In my experience, most JS devs are fine with TS as long as people don't start writing C# or Java like code with it (heavy class and enheretance use). This especially become a problem when C# or Java shop move to a node with TS backed, or devs with mostly experience in those languages start setting the direction for front end projects.
JS makes it hard to bring over those practices. TS seems to encourage it.
I have seen a lot of pro-type arguments like this: "48% of bugs in production would have been caught by the type system"
those are true positives
what about the false positives?
how many non-bugs would the type system have identified?
after using types, do you really have 48% fewer reported bugs in production?

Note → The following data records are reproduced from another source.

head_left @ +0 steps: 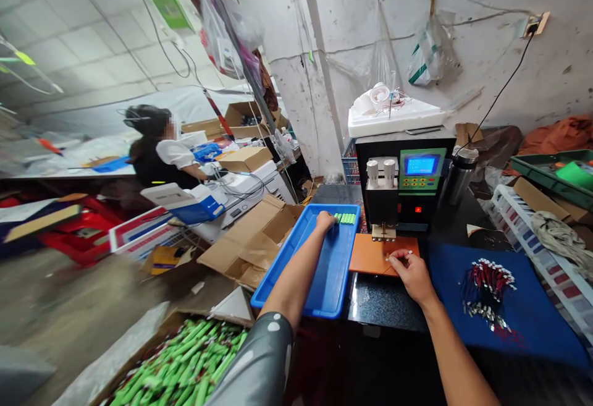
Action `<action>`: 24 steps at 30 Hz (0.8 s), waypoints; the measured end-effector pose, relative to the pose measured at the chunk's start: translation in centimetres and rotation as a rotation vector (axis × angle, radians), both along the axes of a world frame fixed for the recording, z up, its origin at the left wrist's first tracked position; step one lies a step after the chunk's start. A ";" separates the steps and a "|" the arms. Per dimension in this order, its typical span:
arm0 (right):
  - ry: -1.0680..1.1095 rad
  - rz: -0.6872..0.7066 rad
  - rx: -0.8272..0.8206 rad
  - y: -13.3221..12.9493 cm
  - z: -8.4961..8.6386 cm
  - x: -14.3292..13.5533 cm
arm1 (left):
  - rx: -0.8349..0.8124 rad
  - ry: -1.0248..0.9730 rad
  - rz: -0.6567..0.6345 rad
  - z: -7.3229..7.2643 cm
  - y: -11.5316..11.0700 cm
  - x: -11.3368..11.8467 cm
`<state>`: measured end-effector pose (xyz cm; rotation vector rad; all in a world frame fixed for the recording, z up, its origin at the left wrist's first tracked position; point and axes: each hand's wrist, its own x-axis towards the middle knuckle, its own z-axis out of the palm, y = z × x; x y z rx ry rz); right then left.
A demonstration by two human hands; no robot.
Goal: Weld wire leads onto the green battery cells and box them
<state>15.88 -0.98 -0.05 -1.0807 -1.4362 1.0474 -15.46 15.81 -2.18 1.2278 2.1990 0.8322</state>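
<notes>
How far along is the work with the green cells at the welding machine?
Done: a short row of green cylindrical cells lies at the far end of the blue plastic tray. In hand: the left hand touches that row; the right hand pinches a small wired piece on the orange board. Left: a cardboard box of green cells and red-wired leads.

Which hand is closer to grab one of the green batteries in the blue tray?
The left hand. It already reaches into the blue tray, right beside the green batteries. The right hand is busy over the orange plate, pinching something small and white.
</notes>
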 end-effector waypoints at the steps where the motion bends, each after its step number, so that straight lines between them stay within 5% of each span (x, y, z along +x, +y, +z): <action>1: 0.006 -0.001 0.003 0.0 0.0 0.1 | 0.029 -0.028 0.000 0.4 -0.6 0.3; 8: 0.086 -0.027 -0.016 0.6 -0.6 0.4 | 0.274 -0.276 -0.135 3.5 -8.1 3.0; 14: 0.249 -0.127 -0.062 0.9 -0.5 0.3 | 0.435 -0.486 -0.578 3.6 -14.6 9.6; 19: 0.287 -0.139 -0.062 1.5 -0.9 0.3 | 0.376 -0.411 -0.652 2.9 -15.1 14.8; 24: 0.197 -0.202 -0.059 0.8 -0.4 0.0 | 0.330 -0.415 -0.638 3.5 -16.1 16.4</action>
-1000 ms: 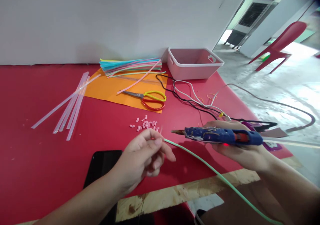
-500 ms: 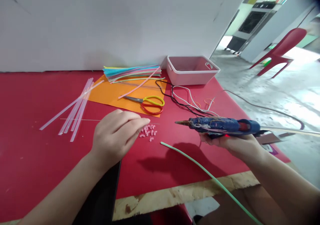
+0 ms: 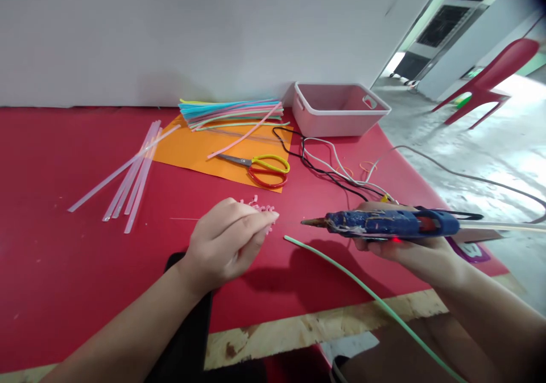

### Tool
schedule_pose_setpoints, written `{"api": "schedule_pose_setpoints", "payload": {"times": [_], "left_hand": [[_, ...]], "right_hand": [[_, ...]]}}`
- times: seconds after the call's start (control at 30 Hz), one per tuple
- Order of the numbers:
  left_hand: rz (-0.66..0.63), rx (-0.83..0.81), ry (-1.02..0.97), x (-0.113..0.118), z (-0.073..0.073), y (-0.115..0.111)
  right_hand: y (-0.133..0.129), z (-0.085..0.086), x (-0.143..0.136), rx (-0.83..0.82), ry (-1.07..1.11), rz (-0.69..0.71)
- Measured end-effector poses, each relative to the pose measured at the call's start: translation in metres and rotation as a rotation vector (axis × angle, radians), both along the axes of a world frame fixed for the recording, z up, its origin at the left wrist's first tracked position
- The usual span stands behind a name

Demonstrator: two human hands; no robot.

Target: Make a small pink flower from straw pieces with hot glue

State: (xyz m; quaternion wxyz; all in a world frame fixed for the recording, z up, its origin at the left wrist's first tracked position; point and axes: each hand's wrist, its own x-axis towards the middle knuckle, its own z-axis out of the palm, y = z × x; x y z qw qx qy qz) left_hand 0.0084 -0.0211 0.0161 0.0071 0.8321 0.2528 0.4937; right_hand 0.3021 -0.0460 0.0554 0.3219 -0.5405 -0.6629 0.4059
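Rolled knuckles-up now, the left hand [image 3: 226, 244] pinches a thin wire [image 3: 183, 219]; just right of its fingertips [image 3: 273, 216], the right hand [image 3: 412, 258] clamps the glue gun [image 3: 384, 224], whose nozzle [image 3: 314, 222] could burn them if either drifts.

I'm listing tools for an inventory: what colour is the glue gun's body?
Mostly dark blue; the glue gun shows best in the head view.

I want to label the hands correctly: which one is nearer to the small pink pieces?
Left. The left hand is close by the small pink pieces, partly hiding them from view; the right hand is farther away, to their right, gripping the blue glue gun.
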Motion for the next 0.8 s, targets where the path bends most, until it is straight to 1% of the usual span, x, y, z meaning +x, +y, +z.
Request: {"api": "schedule_pose_setpoints", "payload": {"times": [0.17,0.37,0.67,0.8], "left_hand": [[0.017,-0.028,-0.002,-0.0006,-0.0001,0.0002],[0.024,-0.003,0.012,-0.0013,0.0026,-0.0008],[0.004,0.014,0.048,-0.0025,0.0033,-0.0011],[0.0,0.017,0.055,-0.0033,0.0029,-0.0007]], "right_hand": [[-0.0006,-0.0042,0.0017,-0.084,0.055,0.036],[-0.0006,-0.0034,-0.0013,-0.051,0.025,0.023],[-0.0014,-0.0053,0.0036,-0.061,0.019,0.082],[-0.0014,-0.0074,0.0054,-0.03,-0.012,0.083]]}}
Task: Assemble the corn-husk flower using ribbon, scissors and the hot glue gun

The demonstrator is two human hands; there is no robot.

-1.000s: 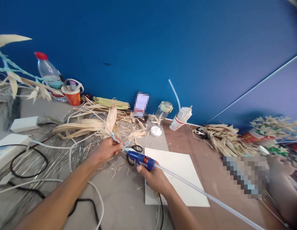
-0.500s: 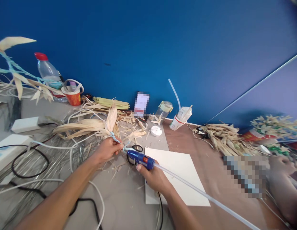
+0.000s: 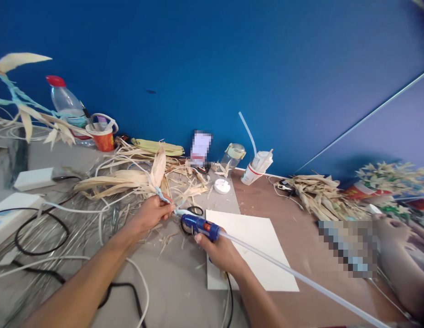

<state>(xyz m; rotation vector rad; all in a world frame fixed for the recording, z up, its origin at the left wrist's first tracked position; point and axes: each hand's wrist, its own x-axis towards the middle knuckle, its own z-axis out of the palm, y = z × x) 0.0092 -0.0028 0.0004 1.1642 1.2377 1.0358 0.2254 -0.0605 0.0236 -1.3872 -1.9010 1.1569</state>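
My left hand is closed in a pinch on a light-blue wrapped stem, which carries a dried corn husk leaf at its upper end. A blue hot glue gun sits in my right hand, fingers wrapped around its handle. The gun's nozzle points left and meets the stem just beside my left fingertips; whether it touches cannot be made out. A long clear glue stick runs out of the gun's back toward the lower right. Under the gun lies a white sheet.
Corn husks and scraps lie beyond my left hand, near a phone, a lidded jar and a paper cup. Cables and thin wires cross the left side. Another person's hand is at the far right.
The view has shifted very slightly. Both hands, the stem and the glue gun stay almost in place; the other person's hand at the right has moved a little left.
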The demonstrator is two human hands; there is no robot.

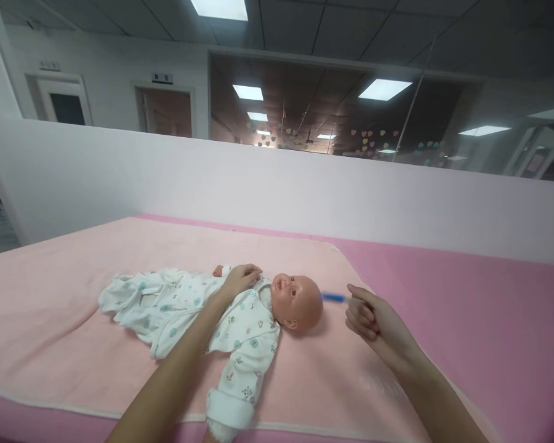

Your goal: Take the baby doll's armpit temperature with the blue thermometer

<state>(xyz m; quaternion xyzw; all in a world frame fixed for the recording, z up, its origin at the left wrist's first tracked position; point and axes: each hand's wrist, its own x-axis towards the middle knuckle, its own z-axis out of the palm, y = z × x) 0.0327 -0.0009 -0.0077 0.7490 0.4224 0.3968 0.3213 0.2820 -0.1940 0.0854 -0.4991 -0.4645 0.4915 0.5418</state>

that would be nice to know
or maybe a better metric: how many hours total have you saved?
Also how many of the same bugs would a good test suite catch?
meaning time saved from debugging column minus time spent coding the feature in the first place
i wonder if it just moves the cost around
does it have any effect on velocity or similar measures?
I've wondered if it detracts from the focus on the bigger domain problems by focusing too much time pleasing the type checker.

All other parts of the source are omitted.